How to complete this task: Report, from the records below, every line where the word "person" appears.

■ ■ ■

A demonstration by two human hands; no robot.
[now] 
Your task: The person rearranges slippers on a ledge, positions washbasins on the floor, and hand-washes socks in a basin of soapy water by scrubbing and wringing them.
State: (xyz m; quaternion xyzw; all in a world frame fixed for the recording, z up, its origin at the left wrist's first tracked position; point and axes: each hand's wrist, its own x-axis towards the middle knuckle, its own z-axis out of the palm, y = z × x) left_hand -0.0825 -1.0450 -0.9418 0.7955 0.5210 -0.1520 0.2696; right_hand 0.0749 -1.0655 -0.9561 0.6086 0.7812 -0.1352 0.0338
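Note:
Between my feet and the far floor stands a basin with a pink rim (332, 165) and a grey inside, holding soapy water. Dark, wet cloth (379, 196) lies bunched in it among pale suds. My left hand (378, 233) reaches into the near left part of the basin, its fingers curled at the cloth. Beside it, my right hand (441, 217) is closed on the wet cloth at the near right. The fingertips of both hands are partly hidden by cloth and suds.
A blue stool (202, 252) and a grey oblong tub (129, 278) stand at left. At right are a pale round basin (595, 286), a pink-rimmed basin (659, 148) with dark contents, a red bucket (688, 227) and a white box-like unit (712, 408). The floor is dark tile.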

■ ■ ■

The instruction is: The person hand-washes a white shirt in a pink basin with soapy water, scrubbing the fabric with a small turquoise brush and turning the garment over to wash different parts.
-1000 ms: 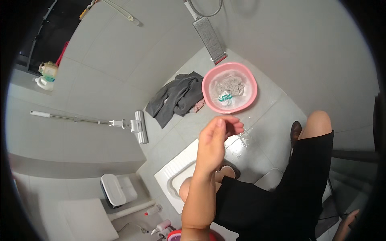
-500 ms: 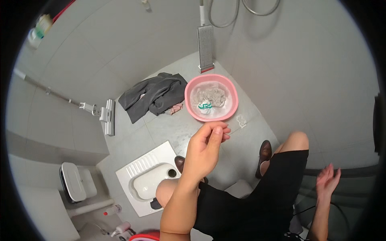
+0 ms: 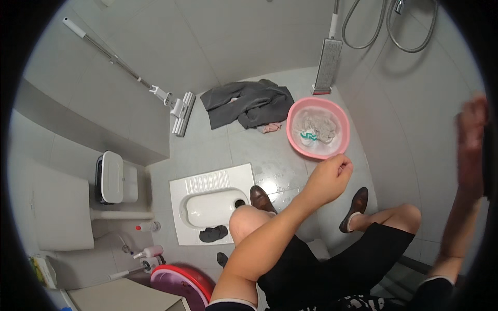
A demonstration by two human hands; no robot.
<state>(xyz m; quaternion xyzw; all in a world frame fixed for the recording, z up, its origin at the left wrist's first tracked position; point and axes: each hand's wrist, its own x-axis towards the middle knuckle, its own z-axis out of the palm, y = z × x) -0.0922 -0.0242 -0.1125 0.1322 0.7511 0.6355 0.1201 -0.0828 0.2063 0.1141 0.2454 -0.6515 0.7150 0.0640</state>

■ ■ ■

Solved problem:
Your task: The person rearranges slippers on a ledge, positions washbasins on the floor, and hand-washes socks in a basin of soapy water by scrubbing and wringing them.
The instruction is: The person hand-washes a white shirt in a pink basin with soapy water, scrubbing the fabric with a small turquoise brush and turning the garment over to wash different parts.

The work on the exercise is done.